*What is needed*:
The answer must be every line of the records in which the string "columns" appears.

*Information shown*:
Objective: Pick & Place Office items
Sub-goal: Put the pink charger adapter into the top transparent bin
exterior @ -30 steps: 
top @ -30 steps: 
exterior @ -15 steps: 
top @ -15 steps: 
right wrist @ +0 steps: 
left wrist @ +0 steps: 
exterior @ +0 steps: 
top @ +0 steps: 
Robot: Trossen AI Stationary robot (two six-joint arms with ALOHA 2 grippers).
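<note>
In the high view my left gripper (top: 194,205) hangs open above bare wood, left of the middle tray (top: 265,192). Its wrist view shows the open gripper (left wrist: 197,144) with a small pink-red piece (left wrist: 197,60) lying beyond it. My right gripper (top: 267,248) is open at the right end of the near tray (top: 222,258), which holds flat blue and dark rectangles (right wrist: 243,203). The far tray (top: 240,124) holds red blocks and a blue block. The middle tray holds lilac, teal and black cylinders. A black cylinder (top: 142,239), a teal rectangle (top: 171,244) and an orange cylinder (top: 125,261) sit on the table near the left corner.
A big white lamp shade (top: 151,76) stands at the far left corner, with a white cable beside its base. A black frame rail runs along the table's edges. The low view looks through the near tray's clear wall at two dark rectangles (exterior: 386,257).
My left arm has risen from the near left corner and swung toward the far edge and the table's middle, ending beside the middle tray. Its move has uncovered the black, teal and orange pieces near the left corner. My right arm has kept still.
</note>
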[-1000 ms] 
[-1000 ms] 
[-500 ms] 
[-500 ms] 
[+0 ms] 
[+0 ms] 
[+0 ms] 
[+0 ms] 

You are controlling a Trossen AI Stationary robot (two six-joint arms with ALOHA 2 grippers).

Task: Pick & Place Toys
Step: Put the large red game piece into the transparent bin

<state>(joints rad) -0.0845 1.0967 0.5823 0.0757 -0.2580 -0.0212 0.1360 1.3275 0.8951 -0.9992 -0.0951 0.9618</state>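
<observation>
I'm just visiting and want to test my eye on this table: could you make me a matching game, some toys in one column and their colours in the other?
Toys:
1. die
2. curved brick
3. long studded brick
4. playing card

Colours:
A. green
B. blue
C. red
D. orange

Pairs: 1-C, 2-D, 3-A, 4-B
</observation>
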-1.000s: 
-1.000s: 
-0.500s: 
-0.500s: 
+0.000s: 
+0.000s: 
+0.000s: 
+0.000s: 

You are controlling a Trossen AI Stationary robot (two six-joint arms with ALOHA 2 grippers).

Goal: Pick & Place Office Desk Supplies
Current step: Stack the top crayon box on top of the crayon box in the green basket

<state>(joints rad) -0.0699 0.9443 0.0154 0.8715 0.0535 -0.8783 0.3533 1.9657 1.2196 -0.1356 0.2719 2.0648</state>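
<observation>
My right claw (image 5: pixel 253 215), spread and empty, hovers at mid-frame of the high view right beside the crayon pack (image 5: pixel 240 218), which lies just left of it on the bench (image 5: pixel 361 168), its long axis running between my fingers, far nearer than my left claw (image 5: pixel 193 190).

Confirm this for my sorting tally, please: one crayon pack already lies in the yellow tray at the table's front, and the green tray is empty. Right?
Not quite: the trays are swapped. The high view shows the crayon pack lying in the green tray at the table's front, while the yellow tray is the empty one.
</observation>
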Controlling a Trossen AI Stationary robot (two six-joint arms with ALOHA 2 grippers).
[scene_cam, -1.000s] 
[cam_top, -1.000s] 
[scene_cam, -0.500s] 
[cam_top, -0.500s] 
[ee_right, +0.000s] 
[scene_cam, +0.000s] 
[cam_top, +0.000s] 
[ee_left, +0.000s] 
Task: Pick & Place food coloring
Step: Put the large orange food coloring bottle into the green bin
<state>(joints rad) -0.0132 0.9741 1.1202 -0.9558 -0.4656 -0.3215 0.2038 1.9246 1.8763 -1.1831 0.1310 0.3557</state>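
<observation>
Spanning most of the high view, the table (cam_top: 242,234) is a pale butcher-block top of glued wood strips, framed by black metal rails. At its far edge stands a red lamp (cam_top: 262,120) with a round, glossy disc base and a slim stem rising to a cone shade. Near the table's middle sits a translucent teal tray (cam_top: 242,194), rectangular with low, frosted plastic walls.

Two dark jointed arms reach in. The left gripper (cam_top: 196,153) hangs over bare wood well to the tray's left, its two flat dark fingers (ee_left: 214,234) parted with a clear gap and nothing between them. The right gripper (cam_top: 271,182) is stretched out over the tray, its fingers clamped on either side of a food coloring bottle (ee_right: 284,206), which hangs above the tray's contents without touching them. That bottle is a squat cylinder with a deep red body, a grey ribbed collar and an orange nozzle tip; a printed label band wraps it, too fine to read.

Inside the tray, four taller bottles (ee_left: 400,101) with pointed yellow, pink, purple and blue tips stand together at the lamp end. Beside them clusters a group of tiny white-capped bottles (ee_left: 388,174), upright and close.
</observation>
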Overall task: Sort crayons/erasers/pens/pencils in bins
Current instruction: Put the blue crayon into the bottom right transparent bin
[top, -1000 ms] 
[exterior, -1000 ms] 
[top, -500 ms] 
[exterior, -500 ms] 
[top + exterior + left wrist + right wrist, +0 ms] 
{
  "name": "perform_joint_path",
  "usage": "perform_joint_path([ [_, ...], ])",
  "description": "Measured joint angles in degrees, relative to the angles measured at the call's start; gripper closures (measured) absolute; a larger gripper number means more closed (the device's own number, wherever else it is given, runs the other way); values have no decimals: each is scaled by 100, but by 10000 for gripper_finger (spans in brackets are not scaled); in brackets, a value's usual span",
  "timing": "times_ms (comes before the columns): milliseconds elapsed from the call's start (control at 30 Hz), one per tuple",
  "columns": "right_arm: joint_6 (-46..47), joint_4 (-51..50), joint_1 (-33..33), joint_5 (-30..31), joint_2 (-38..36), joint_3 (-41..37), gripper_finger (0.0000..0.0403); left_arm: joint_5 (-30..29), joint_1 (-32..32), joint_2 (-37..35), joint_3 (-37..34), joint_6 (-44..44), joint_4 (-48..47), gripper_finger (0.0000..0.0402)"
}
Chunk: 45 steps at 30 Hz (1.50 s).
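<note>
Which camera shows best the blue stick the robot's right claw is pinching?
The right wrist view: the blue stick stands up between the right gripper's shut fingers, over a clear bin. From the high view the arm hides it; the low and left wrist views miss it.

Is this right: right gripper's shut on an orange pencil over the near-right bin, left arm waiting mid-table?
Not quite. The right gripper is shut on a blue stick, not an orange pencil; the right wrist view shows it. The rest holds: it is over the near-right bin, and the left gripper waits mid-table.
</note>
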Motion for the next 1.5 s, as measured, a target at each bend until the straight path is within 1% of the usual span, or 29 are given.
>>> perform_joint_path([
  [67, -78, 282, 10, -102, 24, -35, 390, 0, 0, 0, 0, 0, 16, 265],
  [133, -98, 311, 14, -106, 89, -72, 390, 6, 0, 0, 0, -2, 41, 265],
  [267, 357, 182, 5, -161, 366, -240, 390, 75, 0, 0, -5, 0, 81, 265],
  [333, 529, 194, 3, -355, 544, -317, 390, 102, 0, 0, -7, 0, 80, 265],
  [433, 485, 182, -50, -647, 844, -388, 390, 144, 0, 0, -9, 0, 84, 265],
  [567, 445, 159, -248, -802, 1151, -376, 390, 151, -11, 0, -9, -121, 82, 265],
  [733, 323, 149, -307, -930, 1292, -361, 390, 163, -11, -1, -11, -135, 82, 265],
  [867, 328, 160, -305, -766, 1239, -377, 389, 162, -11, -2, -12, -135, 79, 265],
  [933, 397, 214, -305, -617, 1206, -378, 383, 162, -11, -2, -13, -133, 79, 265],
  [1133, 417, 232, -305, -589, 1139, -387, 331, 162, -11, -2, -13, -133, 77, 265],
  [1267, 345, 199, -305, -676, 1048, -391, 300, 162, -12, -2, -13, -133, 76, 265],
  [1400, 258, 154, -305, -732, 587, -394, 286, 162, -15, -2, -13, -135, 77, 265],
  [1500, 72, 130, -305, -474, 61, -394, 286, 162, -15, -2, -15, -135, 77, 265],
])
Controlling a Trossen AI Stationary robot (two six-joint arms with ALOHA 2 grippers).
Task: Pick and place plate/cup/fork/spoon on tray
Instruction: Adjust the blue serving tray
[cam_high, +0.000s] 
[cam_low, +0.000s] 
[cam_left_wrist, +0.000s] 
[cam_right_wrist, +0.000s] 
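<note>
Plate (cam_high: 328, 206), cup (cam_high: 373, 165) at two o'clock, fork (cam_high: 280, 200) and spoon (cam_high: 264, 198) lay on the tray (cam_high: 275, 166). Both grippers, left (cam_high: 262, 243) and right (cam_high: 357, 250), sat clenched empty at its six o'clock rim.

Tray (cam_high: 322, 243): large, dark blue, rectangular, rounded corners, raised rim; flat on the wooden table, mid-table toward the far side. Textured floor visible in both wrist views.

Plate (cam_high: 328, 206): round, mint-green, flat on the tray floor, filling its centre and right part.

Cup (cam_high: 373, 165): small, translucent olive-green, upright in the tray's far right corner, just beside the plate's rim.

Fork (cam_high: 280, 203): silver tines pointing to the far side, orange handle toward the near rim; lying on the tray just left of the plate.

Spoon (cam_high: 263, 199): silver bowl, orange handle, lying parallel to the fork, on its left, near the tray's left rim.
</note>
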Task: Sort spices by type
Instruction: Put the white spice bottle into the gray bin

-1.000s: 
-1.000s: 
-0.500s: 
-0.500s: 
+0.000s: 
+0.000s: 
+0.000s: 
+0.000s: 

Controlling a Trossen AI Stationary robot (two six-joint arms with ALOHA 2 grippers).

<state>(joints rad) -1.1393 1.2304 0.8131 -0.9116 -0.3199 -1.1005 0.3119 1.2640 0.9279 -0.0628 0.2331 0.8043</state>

*Written response*:
  "timing": "times_ms (comes before the columns): milliseconds elapsed from the call's start (control at 30 Hz), one per tuple",
  "columns": "right_arm: joint_6 (-46..47), joint_4 (-51..50), joint_1 (-33..33), joint_5 (-30..31), joint_2 (-38..36), joint_3 (-41..37), gripper_finger (0.0000..0.0403); left_arm: joint_5 (-30..29), joint_1 (-32..32), joint_2 (-37..35), joint_3 (-37..34), joint_6 (-44..44), joint_4 (-48..47), gripper_finger (0.0000..0.0402)"

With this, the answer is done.